It is, see 7.1.6 Common definitions <stddef.h>.


> The oldest compiler QEMU cares about is GCC 4.2.  I
> don't know if it has a builtin offsetof, probably it does.

Talking about nothing else but the ISO C standard(s), it doesn't matter
how the C implementation deals with offsetof() internally. "C
implementation" in this sense includes both compiler and standard library.

If the standard library header (<stddef.h> or something internal
included by it) expands the offsetof() macro to replacement text that
does pointer black magic, magic that would be otherwise nonportable or
undefined, it is alright as long as the accompanying compiler guarantees
that the replacement text will work.

That is, offsetof() gives the C implementor leeway to implement it in
wherever "distribution" between compiler and standard library; the main
thing is that the C program use the one offsetof() provided by the C
implementation.

Of course in the FLOSS world OS distros might mix and match gcc and
glibc statistically randomly; normally some documentation should enable
the user to put his/her system into ISO C or even SUSv[1234] mode.

(

An interesting example for, say, "non-unified implementation" is
"getconf" vs. "c99". I'll pick SUSv3 for this example.

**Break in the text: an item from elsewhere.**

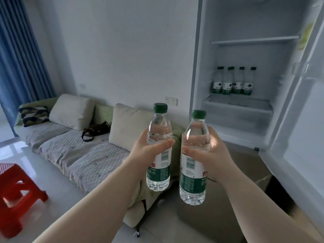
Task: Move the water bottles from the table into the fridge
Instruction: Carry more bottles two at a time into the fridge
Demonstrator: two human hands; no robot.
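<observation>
A person's left hand [147,151] grips one upright water bottle [158,148] around its middle, thumb across the front, and the right hand [208,151] grips a second upright bottle [194,160] the same way, the two bottles held side by side and slightly apart in front of the body. Ahead and to the right stands an open fridge [245,109], where four matching green-capped bottles [233,81] stand in a row on a lower shelf [236,104]. A sofa [78,151] with cushions lies to the left.
</observation>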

http://pubs.opengroup.org/onlinepubs/000095399/utilities/getconf.html
http://pubs.opengroup.org/onlinepubs/000095399/utilities/c99.html

In a nutshell one can interrogate getconf for CFLAGS, LDFLAGS and LIBS
so that c99 builds a program in ILP32_OFF32 / ILP32_OFFBIG / LP64_OFF64
/ LPBIG_OFFBIG mode ("programming environment").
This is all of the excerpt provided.